* **Work instruction**:
Could you reproduce, exactly and alone, the lines running from the one with "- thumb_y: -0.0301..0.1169" to the end of the data below?

[Items from a data source]

::::::

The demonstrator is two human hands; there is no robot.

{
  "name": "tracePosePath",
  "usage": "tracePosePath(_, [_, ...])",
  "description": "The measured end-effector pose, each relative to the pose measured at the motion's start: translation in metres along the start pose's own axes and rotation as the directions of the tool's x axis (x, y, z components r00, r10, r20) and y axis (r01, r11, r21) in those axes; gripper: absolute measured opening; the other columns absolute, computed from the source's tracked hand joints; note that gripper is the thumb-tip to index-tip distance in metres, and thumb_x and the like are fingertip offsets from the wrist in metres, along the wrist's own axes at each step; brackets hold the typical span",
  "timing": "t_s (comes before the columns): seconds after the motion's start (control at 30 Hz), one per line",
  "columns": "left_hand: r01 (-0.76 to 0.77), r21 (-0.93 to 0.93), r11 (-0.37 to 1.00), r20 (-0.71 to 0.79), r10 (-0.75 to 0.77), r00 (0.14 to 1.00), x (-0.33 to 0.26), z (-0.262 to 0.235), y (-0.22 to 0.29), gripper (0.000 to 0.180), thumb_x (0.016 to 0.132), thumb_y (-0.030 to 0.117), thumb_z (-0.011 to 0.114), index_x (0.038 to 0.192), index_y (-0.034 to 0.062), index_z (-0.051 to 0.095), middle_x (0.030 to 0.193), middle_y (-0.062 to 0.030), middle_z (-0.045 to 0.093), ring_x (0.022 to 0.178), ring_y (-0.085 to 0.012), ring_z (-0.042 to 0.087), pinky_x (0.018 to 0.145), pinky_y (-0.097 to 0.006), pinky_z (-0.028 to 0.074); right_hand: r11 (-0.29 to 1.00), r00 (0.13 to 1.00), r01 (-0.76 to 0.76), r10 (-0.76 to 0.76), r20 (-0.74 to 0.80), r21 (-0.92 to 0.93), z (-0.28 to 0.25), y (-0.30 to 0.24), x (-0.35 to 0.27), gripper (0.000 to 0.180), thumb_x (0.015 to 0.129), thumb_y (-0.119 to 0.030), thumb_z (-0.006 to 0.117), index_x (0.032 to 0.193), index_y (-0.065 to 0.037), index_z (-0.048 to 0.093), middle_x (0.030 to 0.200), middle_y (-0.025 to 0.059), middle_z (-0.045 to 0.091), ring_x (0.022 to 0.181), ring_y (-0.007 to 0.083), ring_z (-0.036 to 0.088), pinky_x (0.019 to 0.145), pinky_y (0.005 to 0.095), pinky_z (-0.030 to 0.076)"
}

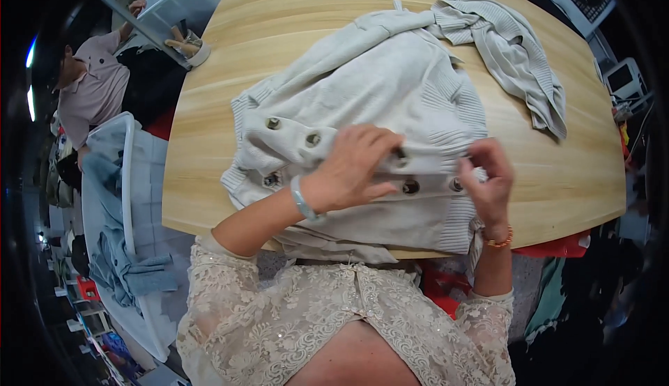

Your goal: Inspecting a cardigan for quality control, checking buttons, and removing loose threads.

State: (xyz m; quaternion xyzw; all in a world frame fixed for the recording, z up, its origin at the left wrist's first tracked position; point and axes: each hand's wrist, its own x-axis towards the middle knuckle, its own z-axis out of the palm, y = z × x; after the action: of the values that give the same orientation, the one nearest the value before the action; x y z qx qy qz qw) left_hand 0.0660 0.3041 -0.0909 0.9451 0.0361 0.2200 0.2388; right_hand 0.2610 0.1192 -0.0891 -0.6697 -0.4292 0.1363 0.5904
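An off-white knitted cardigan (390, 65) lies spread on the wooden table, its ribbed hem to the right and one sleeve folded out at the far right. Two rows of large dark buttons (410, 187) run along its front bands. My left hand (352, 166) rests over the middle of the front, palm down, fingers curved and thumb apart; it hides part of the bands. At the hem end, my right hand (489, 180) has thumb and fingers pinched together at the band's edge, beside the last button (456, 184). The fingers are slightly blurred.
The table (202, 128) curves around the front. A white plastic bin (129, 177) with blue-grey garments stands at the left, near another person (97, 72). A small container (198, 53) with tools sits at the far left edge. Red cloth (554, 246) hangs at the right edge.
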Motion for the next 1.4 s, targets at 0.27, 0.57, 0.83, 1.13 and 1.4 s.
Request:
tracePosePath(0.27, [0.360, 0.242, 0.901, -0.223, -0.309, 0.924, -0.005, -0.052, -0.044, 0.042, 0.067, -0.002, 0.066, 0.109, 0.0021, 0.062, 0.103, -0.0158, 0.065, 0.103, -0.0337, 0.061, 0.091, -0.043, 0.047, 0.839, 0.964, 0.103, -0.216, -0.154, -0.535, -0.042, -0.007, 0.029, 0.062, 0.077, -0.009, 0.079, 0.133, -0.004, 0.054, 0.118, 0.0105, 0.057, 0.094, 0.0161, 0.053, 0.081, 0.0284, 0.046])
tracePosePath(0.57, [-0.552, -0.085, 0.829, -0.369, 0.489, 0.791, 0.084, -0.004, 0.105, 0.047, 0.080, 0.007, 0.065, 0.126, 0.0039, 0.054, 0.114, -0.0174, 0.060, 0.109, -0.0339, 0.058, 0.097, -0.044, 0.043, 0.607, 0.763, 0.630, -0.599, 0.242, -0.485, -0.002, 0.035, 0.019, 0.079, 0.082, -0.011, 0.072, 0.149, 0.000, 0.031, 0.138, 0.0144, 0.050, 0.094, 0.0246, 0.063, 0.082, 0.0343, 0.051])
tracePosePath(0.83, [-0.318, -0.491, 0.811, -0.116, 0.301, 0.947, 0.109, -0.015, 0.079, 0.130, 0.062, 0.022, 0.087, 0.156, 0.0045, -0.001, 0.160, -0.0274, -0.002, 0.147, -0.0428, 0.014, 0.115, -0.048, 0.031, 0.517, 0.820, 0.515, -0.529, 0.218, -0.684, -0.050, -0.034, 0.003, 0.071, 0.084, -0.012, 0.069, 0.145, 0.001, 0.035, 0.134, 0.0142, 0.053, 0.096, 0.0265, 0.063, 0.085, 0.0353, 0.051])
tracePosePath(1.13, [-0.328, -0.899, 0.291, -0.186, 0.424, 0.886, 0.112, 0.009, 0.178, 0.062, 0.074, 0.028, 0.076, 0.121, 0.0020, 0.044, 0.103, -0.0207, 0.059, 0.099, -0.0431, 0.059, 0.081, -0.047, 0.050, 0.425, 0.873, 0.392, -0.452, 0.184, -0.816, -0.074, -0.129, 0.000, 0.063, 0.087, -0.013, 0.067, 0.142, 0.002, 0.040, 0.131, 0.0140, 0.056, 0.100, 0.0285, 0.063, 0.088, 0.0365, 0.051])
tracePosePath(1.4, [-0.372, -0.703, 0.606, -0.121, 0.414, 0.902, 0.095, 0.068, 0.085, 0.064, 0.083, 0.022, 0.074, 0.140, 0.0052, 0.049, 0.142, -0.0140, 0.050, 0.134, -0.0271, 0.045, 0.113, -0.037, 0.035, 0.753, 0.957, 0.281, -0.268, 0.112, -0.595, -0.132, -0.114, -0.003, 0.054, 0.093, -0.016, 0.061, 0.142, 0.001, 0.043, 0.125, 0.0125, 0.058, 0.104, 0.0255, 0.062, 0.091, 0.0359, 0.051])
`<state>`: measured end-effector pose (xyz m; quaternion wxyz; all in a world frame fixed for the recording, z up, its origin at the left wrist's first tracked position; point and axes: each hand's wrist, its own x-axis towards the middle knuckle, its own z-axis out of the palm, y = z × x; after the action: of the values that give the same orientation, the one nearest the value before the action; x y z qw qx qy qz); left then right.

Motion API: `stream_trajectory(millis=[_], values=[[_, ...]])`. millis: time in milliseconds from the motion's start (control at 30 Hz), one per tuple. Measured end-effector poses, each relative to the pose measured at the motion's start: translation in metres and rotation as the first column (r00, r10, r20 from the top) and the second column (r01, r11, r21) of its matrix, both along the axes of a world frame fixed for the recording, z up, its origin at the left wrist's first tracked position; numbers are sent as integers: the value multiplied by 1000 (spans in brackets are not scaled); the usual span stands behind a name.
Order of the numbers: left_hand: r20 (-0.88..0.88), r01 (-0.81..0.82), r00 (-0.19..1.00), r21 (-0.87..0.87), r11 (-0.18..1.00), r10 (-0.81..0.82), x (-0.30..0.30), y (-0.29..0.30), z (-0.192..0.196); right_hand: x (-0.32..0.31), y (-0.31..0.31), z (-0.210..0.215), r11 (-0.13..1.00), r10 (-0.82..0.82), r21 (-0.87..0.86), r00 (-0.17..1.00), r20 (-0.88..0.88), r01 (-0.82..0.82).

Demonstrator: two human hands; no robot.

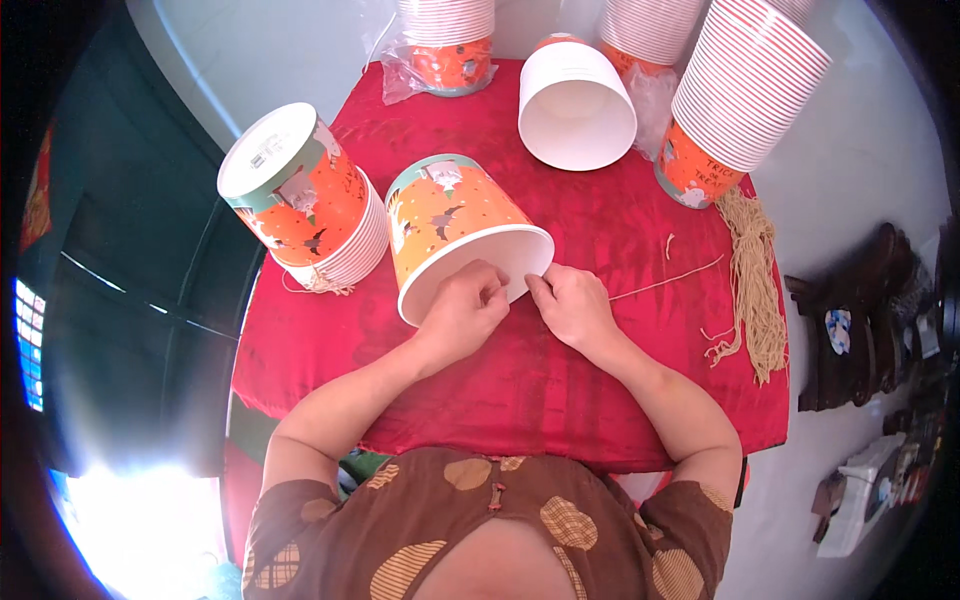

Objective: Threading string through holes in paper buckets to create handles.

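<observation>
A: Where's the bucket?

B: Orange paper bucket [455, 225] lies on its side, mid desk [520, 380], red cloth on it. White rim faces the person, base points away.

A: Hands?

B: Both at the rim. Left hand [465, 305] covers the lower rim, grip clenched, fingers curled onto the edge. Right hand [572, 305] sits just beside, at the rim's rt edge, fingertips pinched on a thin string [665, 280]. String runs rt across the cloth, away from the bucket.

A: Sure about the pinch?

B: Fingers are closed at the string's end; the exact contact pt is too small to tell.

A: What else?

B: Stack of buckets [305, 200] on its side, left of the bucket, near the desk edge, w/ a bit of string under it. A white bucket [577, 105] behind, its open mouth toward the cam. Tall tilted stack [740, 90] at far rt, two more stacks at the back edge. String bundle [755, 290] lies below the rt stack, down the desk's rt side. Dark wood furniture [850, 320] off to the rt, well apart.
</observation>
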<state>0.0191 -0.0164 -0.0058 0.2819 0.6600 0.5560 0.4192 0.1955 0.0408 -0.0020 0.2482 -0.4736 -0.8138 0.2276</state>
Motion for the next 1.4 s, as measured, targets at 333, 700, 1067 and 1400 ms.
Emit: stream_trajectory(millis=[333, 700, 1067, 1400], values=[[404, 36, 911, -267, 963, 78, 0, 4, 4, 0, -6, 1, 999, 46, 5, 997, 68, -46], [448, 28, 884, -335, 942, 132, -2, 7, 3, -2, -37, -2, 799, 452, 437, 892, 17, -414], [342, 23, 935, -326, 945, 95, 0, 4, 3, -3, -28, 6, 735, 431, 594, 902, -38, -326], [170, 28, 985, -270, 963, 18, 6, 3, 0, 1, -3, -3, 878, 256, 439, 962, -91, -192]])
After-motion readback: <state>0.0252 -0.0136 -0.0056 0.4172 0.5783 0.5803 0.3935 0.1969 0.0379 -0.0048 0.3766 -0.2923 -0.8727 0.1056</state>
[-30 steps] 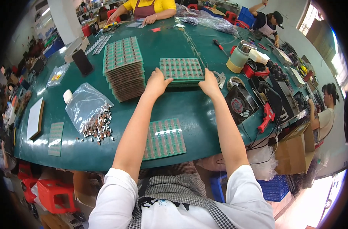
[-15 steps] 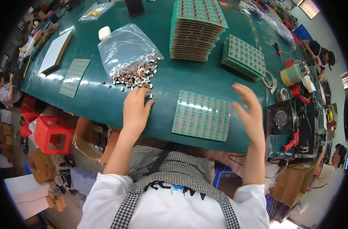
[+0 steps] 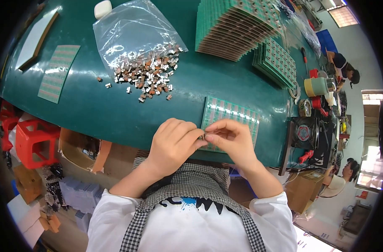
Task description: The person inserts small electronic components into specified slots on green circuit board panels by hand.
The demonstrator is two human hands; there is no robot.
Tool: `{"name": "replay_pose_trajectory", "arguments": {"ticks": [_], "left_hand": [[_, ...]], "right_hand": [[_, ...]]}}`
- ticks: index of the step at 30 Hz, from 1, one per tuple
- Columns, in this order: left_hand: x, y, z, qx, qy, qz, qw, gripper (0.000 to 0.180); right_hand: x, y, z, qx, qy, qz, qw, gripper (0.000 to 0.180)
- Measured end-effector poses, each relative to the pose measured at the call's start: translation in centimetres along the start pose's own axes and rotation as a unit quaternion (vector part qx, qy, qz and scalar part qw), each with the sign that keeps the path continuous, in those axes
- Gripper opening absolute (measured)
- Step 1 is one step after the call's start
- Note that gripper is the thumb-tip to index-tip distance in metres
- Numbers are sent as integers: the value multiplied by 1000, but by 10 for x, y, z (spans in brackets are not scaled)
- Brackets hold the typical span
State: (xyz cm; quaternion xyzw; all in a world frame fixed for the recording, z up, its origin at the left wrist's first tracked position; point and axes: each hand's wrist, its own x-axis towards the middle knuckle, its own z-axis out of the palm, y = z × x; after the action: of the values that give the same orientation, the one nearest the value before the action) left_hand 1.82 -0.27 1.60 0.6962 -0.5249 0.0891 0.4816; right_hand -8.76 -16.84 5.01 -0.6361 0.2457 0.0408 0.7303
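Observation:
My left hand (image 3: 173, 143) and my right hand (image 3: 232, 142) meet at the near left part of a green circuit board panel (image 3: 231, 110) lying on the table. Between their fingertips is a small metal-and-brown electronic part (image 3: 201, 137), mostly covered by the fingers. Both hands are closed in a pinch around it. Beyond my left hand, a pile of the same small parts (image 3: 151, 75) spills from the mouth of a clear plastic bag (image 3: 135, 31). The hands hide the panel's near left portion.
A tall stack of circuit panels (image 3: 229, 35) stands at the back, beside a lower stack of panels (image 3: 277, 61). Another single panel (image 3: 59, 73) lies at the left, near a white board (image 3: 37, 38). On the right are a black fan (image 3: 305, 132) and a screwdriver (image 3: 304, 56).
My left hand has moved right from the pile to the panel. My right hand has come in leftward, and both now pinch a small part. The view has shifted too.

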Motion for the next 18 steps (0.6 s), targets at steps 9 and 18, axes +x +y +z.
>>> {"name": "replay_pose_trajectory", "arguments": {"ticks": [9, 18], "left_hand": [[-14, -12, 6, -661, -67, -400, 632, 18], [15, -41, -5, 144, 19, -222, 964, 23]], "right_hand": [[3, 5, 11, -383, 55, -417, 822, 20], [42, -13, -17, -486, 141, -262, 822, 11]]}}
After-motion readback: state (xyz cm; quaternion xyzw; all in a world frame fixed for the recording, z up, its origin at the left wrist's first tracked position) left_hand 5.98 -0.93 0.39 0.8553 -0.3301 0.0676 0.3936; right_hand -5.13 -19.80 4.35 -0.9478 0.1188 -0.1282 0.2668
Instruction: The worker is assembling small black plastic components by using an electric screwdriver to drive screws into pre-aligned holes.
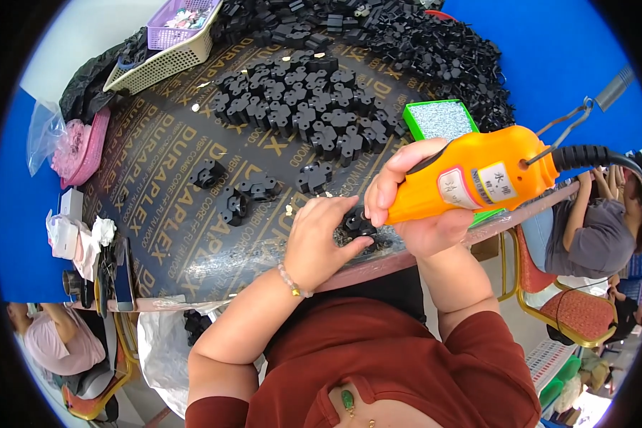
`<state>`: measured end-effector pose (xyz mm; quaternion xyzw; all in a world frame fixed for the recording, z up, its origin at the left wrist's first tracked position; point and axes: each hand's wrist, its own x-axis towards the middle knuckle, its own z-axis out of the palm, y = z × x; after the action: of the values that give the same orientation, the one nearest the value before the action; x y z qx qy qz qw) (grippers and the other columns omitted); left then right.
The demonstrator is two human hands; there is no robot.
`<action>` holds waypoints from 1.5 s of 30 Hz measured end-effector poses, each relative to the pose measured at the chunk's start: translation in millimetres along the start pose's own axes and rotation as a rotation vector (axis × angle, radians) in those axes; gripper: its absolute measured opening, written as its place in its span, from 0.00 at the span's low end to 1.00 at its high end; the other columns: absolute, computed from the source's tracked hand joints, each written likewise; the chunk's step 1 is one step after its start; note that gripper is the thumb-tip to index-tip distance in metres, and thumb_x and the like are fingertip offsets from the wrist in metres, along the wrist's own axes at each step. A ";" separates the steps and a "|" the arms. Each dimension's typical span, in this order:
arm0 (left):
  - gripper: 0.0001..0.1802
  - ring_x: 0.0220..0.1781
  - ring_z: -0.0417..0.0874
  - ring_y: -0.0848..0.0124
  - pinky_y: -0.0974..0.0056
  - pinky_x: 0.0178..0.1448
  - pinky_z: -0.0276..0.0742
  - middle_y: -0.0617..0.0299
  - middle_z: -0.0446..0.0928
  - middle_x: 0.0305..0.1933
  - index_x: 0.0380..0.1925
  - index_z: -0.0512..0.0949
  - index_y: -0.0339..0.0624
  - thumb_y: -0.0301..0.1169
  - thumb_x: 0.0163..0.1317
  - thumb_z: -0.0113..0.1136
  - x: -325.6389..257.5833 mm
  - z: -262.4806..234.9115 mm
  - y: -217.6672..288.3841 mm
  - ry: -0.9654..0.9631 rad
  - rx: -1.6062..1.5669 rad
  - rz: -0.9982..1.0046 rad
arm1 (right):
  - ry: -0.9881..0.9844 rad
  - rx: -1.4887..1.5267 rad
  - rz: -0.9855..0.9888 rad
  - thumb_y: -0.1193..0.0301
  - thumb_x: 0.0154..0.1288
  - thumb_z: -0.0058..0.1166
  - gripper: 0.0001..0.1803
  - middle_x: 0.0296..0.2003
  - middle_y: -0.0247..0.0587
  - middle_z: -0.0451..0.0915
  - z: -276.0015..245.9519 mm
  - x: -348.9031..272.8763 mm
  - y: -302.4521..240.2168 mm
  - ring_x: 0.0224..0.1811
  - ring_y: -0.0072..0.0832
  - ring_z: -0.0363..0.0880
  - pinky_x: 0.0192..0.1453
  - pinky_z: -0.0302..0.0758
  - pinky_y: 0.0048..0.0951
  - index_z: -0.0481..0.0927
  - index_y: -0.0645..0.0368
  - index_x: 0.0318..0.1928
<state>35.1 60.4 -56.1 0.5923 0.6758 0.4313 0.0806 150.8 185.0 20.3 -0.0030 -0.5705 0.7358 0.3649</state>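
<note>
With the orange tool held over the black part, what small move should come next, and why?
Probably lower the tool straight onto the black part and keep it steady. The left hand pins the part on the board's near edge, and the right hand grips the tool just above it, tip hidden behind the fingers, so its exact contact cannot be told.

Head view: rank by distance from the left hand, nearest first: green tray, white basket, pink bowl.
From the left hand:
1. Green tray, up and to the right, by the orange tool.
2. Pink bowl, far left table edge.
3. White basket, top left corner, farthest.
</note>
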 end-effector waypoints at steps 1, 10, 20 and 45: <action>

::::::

* **Result below**:
  - thumb_y: -0.0301..0.1169
  - thumb_x: 0.0163..0.1317
  - thumb_z: -0.0113..0.1136
  - x: -325.6389..257.5833 mm
  - z: -262.4806..234.9115 mm
  - y: -217.6672..288.3841 mm
  - ry: -0.9654..0.9631 rad
  - rx: -1.6062..1.5669 rad
  - rz: -0.9982..1.0046 rad
arm1 (right):
  - ry: -0.9881..0.9844 rad
  - rx: -1.4887..1.5267 rad
  - rz: -0.9855..0.9888 rad
  - thumb_y: -0.1193..0.0301
  - thumb_x: 0.0154..0.1288
  - thumb_z: -0.0058..0.1166
  - gripper: 0.0001..0.1803
  - middle_x: 0.0296..0.2003
  - middle_y: -0.0247..0.0587
  - middle_z: -0.0451..0.0915
  - z: -276.0015..245.9519 mm
  - x: -348.9031..272.8763 mm
  - y: -302.4521..240.2168 mm
  - ring_x: 0.0224..0.1811
  - ring_y: -0.0072..0.0832
  - ring_z: -0.0363..0.0880
  - pinky_x: 0.0192..0.1453
  - pinky_z: -0.0302..0.0758
  - pinky_y: 0.0048..0.0951
  - index_z: -0.0481..0.0927
  - index_y: -0.0645..0.0368
  - index_x: 0.0318..0.1928
<state>35.1 60.4 -56.1 0.5923 0.6758 0.4313 0.0806 150.8 185.0 20.3 -0.0030 -0.5705 0.7358 0.3649</state>
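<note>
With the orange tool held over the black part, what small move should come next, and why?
Probably lower the tool straight onto the black part and keep it steady. The left hand pins the part on the board's near edge, and the right hand grips the tool just above it, tip hidden behind the fingers, so its exact contact cannot be told.

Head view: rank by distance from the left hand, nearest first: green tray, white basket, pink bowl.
From the left hand:
1. Green tray, up and to the right, by the orange tool.
2. Pink bowl, far left table edge.
3. White basket, top left corner, farthest.
</note>
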 end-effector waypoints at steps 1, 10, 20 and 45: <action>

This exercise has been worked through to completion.